**TO DO**
Count every line in the following entries where the word "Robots" appears. Give the count alone.

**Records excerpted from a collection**
• • •
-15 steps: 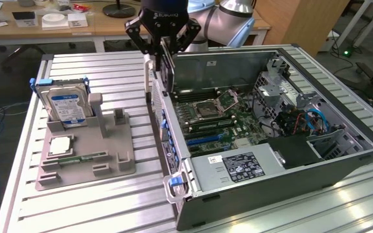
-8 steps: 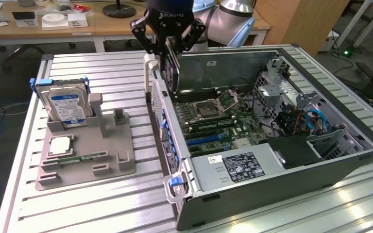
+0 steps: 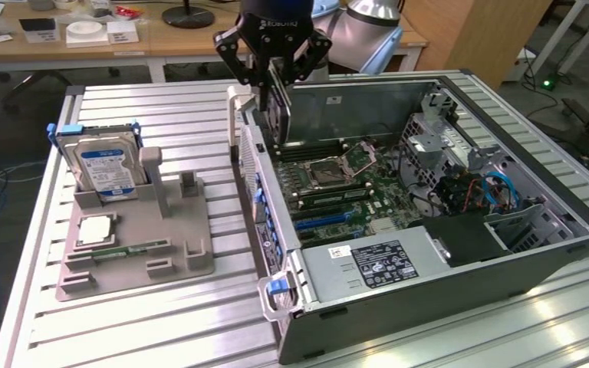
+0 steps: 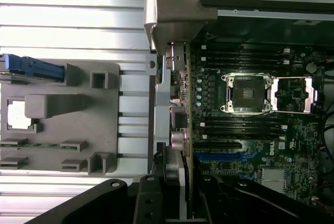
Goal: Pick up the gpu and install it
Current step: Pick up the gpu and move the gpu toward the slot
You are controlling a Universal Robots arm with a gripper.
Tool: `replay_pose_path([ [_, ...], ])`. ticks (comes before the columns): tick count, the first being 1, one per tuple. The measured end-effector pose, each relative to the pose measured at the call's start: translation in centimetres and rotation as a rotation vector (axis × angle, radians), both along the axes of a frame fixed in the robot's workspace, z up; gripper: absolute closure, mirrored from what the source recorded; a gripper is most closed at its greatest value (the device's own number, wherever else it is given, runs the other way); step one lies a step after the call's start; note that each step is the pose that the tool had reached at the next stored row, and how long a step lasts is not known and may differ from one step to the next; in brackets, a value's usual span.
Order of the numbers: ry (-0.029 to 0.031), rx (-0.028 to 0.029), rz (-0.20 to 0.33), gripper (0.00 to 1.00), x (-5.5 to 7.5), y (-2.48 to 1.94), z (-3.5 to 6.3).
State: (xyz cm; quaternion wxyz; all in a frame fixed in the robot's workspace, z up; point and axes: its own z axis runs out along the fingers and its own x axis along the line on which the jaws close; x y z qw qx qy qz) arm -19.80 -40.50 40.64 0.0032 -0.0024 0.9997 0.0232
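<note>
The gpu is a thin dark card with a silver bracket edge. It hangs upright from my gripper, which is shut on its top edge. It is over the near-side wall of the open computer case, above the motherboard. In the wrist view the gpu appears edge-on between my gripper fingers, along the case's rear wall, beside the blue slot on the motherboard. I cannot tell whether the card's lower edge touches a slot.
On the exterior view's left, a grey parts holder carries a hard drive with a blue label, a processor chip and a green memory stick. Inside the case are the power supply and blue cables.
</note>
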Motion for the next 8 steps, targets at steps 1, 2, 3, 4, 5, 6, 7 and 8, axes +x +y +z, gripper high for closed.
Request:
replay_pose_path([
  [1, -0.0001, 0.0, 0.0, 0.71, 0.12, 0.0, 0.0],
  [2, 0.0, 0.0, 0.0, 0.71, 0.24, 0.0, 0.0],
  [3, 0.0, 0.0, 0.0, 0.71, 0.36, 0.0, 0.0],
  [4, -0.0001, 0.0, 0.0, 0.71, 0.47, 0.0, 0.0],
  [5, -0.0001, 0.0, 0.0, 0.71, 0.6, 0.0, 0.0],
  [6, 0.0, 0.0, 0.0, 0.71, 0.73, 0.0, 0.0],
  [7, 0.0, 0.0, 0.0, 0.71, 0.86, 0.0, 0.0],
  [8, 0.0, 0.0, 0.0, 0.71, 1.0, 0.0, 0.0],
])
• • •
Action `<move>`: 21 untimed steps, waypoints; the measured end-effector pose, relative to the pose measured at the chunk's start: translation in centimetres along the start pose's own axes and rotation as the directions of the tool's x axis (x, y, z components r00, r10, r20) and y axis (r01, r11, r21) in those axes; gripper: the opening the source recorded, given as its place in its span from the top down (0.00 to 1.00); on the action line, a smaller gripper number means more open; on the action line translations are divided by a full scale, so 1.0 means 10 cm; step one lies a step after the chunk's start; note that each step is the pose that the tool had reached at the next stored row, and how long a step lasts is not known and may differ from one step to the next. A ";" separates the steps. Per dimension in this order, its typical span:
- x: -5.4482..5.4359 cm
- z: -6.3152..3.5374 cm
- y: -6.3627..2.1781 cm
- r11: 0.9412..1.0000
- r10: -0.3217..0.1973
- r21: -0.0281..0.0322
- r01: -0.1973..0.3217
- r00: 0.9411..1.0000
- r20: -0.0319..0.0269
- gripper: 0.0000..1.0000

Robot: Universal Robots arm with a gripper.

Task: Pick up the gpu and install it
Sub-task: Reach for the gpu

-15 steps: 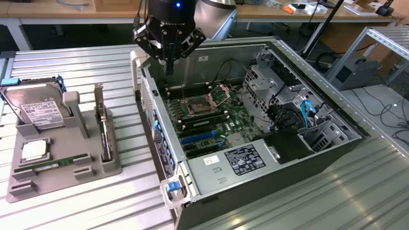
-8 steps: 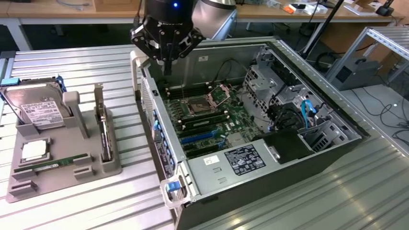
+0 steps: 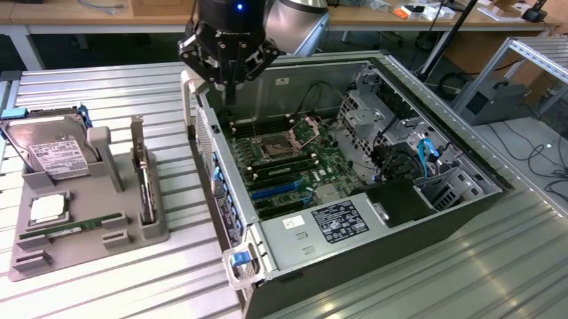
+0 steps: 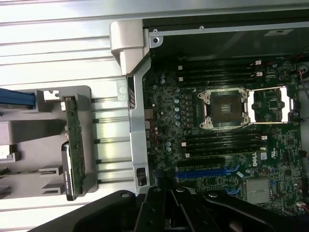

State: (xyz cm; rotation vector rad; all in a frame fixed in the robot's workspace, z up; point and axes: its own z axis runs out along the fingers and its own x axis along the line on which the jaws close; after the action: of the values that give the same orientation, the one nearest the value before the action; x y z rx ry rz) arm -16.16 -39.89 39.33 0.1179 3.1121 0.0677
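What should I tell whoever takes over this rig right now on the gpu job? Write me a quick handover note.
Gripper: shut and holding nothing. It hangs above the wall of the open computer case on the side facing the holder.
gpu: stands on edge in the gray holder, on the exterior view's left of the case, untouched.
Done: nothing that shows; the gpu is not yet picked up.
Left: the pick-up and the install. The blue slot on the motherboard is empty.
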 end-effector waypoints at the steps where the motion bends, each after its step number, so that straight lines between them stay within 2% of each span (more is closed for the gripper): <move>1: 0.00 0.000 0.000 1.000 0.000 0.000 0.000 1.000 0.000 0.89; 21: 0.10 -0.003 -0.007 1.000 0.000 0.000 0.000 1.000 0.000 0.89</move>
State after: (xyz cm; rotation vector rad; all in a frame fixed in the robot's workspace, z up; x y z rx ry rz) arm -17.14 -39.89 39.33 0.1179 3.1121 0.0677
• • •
**TASK ANSWER**
2